No other category has been as radically transformed by the pandemic as the grocery retail category. With consumer behavior dramatically shifting during the beginning of the pandemic, then shifting again as the vaccine rolled out, and continued volatility due to variants, we asked Schuh what impact that had on the data and the business. “We had a recent and immediate view into what was happening and that made us an incredibly valuable resource to brands," he said. "Many customers tried new brands for the first time; some because they were stuck at home, and others out of necessity as their preferred brand was out of stock. For brands, the access to recent data allowed them to quickly activate. For a brand, perhaps you had to pause your media because you had out-of-stocks, but when your product was back in stock, we provided guidance on how to activate quickly so customers knew your product was there, and you weren’t reaching them with an irrelevant message.”

At the recent 2021 ANA Media Conference, Schuh hosted a session, Coffee with Kroger: Media KPIs in Action -- How Unilever Used Retail Media to Drive Real Business Outcomes with Cathy Lauro, Shopper Marketing Manager for Unilever. During the discussion, the two spoke about the importance of real, deterministic data and provided an actual case study for the ice cream category, a category that is promoted 26 weeks of the year. Lauro explained the differing objectives between Unilever’s two main ice cream brands, Breyers and Ben & Jerry’s. For Breyers, they were stuck in a pattern of their new consumers, acquired during the pandemic, switching brand to brand based on sale price. Ben & Jerry’s had a loyal customer base, but, according to Lauro, “People weren’t buying enough.”

In determining the KPIs for the media plans for each brand, Lauro was adamant that they move beyond delivery metrics to performance. “You can’t take impressions and clicks to the bank!” she declared. Using Kroger Precision Marketing’s targeting science, Lauro was able to segment out the loyal Ben & Jerry’s and Breyers HHs that “really helped to drive the alignment and get that business result.” By focusing on the data and using it to deliver the specific audience, Unilever was able to efficiently deliver on the objective for Breyers to grow HH penetration and for Ben & Jerry’s to grow units per-visit.

In a follow-up with MediaVillage, Lauro spoke highly of the Kroger Precision Marketing team. “We’ve been on the retail media journey with Kroger since the inception of Kroger Precision Marketing," she said. "Performance expectations have always been high. KPM has consistently delivered meaningful data for targeting and measurement.”

So, has the learning Unilever received through its engagement with KPM impacted the way it approaches any other part of the media mix? “Yes,” Lauro confirmed. “What we learn from Kroger Precision Marketing -- including consumer insights like which product varieties, messages and offers shoppers respond to -- can inform our broader activations.”

Over the past year and a half, we’ve all been reminded of the importance of the grocery store. It was and is literally an essential part of our lives. Every transaction within that environment is a key signal of both the micro- and macro-level economy. We’ve seen a plethora of retailers turning into media companies using their data. With a resource of the size and scale of Kroger Precision Marketing, marketers, CPG and others can get an almost real-time view of their customer and prospects, and almost immediately translate that view into an actual outreach through the media network to get almost immediate feedback on that messaging.

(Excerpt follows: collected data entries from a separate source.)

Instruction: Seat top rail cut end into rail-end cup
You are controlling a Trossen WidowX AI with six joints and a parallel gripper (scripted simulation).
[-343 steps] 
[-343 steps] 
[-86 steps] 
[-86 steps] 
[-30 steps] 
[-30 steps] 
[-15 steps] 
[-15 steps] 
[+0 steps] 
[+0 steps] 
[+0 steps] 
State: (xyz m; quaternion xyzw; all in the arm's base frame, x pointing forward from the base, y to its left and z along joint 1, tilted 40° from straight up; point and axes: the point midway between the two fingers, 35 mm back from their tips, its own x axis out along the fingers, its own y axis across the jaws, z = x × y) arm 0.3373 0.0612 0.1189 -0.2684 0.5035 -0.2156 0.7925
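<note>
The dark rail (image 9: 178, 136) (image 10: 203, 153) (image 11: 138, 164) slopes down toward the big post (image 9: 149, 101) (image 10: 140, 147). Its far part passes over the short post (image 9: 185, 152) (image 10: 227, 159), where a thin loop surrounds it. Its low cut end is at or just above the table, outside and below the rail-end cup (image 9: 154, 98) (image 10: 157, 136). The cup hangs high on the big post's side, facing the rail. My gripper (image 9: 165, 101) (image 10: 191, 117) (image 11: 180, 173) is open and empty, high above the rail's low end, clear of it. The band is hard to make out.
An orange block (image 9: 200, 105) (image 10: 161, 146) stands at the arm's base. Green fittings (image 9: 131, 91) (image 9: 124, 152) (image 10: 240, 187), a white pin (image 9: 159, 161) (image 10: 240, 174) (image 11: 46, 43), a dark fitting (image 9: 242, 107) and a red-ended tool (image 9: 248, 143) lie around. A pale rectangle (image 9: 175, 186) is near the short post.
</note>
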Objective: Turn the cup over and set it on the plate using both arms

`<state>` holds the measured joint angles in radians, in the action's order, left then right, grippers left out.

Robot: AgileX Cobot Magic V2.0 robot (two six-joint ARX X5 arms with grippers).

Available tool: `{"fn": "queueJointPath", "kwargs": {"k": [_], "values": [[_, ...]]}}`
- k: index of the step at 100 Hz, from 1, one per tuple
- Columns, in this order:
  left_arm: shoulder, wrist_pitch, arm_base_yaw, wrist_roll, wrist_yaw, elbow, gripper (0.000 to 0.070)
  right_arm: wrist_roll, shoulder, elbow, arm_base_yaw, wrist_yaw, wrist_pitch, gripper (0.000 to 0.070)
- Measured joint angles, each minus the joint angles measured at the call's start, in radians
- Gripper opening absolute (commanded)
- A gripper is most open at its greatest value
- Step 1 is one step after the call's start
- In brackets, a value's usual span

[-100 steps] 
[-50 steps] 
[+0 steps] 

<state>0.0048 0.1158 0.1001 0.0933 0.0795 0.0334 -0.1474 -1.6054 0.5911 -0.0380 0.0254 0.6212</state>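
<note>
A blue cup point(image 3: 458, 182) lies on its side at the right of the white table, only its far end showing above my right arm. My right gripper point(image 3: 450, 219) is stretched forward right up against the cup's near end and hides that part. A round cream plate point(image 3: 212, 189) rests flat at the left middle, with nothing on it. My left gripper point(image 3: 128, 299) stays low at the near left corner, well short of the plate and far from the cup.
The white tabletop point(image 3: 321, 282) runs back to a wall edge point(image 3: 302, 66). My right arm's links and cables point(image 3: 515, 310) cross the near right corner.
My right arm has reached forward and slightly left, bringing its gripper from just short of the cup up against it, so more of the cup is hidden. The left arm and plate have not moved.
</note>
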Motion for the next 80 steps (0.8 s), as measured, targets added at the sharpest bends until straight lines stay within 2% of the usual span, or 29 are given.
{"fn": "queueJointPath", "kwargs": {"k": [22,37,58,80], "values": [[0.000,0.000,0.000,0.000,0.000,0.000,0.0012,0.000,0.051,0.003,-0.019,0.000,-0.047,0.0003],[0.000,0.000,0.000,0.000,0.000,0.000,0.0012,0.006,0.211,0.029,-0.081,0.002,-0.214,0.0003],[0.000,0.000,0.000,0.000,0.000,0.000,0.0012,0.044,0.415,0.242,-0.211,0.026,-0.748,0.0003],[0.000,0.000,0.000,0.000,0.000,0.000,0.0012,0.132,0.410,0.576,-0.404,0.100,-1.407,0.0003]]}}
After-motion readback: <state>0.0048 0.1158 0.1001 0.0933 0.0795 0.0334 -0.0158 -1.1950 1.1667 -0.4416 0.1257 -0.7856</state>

So, what’s next for Kroger Precision Marketing? Schuh gave us a glimpse. “You’ll see us continue to make sure our data is available for advertisers to buy (both self-serve and managed service) and new ways to reach our customers in a way that is both relevant for the customer and performs for the advertiser," he said. "We are really good at measuring a single activation, and now you’ll see us look at the long-term impact on likeability and brand lift in order to retain customers.”

Kroger is the largest supermarket chain and the third-largest overall U.S. retailer according to the national retail federation.